# Tricks



## Toby's Mom (May 7, 2004)




----------



## MaxMommy (Nov 1, 2005)

I haven't taught Angie any of those things yet...but, she does know how to give me a peck kiss on the lips...looks human like...I love that. She also jumps in her carrier when I say "get in". I haven't really taught her sit yet, because she is always sitting somewhere near me...so why bother?

Soon as it gets warm enough...we start teaching leash walking, she isn't even six months yet.

I saw dog whisperer last night....I did not like the way he pinned this mini pincher down...just didn't seem right. To each his own way, I guess.

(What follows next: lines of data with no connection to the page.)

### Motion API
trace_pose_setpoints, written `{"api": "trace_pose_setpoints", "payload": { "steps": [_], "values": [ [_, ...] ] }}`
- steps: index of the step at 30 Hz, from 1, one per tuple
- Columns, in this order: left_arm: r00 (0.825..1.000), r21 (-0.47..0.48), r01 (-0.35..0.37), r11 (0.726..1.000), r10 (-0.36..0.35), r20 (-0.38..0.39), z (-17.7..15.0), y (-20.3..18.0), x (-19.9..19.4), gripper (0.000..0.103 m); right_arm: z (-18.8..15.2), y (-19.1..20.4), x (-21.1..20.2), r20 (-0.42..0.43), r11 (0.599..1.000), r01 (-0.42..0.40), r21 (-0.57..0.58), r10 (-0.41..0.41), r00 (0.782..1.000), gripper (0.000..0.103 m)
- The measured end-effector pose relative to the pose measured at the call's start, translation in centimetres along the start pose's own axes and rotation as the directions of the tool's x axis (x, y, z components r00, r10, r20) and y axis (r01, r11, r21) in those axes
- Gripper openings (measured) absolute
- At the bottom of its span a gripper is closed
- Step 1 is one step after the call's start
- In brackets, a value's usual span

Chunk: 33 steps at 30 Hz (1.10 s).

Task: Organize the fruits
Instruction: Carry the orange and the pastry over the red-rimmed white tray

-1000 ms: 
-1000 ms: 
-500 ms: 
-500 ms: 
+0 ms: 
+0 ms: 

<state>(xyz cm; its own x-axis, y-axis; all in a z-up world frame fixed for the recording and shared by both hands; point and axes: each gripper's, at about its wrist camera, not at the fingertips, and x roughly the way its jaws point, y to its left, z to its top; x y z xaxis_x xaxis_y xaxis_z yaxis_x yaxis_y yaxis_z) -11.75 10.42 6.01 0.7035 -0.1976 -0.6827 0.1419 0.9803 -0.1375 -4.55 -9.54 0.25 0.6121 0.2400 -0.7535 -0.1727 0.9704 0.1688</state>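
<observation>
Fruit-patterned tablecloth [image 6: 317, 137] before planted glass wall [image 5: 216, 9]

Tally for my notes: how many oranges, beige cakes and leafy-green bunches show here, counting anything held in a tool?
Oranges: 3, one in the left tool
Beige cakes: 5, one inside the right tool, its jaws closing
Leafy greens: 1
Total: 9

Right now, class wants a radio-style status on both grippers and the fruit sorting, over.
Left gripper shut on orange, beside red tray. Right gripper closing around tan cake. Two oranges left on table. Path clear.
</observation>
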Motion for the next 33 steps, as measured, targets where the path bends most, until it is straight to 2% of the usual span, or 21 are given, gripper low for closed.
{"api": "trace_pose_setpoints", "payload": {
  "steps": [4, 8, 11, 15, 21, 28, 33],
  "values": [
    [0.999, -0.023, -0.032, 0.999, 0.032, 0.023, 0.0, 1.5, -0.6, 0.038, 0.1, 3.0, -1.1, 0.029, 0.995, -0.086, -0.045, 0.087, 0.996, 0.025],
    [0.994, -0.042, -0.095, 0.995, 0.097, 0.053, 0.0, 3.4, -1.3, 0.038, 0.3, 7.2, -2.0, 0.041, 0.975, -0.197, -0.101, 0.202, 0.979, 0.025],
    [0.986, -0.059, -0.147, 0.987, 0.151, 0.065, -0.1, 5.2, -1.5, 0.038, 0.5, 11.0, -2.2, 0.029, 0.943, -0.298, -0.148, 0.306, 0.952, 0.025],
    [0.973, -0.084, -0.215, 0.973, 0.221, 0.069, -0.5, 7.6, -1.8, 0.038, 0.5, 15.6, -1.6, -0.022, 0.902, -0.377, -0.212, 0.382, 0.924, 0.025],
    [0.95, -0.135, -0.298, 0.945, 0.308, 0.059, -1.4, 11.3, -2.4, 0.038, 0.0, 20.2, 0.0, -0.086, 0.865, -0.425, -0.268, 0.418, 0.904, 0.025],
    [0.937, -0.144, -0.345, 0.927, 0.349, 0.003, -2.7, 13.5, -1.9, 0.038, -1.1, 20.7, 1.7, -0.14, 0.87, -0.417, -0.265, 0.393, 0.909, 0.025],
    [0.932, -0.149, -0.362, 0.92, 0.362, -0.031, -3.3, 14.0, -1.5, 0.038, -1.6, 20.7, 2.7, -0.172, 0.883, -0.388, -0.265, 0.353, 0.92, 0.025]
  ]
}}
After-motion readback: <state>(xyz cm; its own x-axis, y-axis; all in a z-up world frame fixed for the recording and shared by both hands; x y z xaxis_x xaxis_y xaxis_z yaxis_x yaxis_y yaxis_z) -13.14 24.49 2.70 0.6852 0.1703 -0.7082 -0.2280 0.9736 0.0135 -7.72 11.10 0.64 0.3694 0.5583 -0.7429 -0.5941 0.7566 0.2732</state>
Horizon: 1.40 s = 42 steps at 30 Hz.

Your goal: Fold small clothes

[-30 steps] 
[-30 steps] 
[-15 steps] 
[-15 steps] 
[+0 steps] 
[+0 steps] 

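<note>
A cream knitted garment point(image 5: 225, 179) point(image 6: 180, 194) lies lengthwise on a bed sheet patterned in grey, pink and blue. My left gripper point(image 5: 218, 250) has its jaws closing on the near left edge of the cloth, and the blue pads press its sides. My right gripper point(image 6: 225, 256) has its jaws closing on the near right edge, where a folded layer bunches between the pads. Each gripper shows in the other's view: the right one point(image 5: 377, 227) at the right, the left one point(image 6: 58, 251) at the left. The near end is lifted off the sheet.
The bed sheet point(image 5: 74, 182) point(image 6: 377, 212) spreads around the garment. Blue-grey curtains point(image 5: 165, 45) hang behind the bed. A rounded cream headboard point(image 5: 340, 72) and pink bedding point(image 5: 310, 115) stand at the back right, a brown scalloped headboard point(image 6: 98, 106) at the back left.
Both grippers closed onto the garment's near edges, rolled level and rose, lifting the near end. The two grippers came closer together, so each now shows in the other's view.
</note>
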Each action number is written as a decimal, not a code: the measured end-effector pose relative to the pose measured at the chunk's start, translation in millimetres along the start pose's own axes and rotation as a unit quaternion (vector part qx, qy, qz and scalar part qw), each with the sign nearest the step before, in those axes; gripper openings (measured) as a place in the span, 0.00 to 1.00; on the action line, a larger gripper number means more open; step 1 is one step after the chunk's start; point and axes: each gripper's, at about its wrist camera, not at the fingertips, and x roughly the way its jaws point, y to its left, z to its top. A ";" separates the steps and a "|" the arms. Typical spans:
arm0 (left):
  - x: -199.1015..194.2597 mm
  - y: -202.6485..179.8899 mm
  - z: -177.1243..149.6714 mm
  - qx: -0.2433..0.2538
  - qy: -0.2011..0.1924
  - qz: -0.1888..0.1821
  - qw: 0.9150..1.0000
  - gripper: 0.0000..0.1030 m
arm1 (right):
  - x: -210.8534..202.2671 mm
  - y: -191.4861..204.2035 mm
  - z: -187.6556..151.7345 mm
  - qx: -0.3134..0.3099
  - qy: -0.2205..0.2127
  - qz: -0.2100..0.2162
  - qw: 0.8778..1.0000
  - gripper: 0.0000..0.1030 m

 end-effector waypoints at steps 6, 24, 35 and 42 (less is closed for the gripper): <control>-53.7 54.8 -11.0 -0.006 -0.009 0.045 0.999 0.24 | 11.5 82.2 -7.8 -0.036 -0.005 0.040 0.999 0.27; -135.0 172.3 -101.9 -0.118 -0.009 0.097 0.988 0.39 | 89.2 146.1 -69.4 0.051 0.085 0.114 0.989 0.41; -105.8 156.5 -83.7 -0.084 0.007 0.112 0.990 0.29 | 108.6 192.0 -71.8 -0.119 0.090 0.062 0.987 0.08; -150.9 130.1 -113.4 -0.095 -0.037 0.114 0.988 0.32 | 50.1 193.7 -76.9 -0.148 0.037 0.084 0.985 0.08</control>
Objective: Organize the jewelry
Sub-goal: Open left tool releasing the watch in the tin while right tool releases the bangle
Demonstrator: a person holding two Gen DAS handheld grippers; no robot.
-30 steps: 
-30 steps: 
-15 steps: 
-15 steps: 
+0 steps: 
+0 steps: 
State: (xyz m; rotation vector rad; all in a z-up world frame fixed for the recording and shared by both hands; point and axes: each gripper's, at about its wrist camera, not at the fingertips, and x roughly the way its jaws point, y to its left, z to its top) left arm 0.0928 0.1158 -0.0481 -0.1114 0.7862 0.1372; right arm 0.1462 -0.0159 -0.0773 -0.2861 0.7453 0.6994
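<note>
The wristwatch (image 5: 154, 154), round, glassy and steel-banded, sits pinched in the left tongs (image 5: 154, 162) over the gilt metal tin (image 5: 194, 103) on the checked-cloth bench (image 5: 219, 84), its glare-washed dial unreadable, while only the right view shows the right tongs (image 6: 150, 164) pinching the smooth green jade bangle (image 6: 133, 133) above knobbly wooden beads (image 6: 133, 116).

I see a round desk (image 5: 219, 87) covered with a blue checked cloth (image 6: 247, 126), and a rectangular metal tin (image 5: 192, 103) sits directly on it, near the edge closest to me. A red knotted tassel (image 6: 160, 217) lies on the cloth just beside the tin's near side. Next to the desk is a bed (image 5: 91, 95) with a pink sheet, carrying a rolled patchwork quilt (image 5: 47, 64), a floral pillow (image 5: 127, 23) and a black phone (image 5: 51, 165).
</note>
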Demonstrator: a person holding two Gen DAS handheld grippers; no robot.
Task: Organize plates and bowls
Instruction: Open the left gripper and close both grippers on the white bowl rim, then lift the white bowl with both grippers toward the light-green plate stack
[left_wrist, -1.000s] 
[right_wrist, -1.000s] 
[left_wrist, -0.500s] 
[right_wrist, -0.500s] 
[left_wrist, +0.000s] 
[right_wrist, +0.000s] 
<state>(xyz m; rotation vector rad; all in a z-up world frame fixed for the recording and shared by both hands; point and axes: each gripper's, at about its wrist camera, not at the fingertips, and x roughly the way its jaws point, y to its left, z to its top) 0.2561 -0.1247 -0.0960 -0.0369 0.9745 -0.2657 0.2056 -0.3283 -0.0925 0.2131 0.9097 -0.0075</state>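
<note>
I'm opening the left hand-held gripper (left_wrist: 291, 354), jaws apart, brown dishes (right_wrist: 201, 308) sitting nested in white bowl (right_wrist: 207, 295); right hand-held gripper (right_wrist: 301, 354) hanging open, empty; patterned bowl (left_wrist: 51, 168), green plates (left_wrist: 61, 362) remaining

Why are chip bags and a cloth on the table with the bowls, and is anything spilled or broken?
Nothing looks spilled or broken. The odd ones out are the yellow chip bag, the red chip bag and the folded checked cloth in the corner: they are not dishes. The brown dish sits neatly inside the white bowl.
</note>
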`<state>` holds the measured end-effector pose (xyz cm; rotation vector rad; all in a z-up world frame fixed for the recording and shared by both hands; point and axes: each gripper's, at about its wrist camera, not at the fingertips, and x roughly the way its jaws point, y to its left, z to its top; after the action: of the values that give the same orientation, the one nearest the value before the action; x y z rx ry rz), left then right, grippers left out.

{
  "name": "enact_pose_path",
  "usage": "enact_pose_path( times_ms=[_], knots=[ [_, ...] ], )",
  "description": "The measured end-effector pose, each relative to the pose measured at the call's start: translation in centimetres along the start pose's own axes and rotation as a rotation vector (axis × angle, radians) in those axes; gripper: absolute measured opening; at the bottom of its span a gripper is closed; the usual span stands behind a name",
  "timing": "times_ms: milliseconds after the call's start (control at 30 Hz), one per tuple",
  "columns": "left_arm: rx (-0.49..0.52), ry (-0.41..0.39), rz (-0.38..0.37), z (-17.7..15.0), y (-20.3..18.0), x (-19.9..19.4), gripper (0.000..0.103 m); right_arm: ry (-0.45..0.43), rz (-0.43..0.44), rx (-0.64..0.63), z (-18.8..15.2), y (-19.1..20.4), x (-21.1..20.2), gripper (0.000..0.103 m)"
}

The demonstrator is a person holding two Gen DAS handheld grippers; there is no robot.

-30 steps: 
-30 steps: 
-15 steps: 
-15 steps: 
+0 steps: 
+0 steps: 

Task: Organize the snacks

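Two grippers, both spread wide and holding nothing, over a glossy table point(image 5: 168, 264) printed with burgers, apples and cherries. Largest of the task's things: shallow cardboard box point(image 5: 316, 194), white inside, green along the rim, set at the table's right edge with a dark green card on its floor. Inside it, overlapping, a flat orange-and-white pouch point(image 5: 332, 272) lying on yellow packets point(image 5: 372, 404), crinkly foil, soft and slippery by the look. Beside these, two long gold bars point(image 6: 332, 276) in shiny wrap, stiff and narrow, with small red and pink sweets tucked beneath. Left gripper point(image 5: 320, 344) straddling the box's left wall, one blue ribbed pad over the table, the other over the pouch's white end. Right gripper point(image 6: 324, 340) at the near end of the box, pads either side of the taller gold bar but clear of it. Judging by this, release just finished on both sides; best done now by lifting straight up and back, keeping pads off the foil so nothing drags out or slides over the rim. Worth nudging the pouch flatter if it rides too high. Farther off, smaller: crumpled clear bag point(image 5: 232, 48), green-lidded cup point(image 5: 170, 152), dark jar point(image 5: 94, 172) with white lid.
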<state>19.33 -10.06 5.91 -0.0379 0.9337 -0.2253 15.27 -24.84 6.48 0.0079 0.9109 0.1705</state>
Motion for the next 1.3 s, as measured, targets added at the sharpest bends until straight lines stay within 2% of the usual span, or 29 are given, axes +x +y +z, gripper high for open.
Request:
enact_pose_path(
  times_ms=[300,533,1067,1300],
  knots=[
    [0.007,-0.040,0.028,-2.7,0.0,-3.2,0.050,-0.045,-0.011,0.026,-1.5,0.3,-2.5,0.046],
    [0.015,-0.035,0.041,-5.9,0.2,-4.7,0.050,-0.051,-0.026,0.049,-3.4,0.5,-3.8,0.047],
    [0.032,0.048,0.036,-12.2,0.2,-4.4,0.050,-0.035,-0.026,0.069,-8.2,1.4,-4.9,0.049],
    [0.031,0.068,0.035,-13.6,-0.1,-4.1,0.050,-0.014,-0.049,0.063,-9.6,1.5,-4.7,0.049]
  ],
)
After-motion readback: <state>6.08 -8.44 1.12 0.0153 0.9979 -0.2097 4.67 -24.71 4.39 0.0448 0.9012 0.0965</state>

If she learns to stay, sit and drop it, on command I will be happy...want to make her a therapy dog eventually...share the joy with ill children hopefully...she loves my nephews.


----------



## jmm (Nov 23, 2004)

retrieving objects
bow
spin left
spin right
"dance" with you (stand in front of you and walk side to side, front and back with you)
lift your lips
put front feet up on something and walk in a circle
jump through a hoop
weave through your legs
lift right paw
lift left paw
what do you do if you catch on fire (roll over repeatedly)
what do you do if you smell smoke (crawl)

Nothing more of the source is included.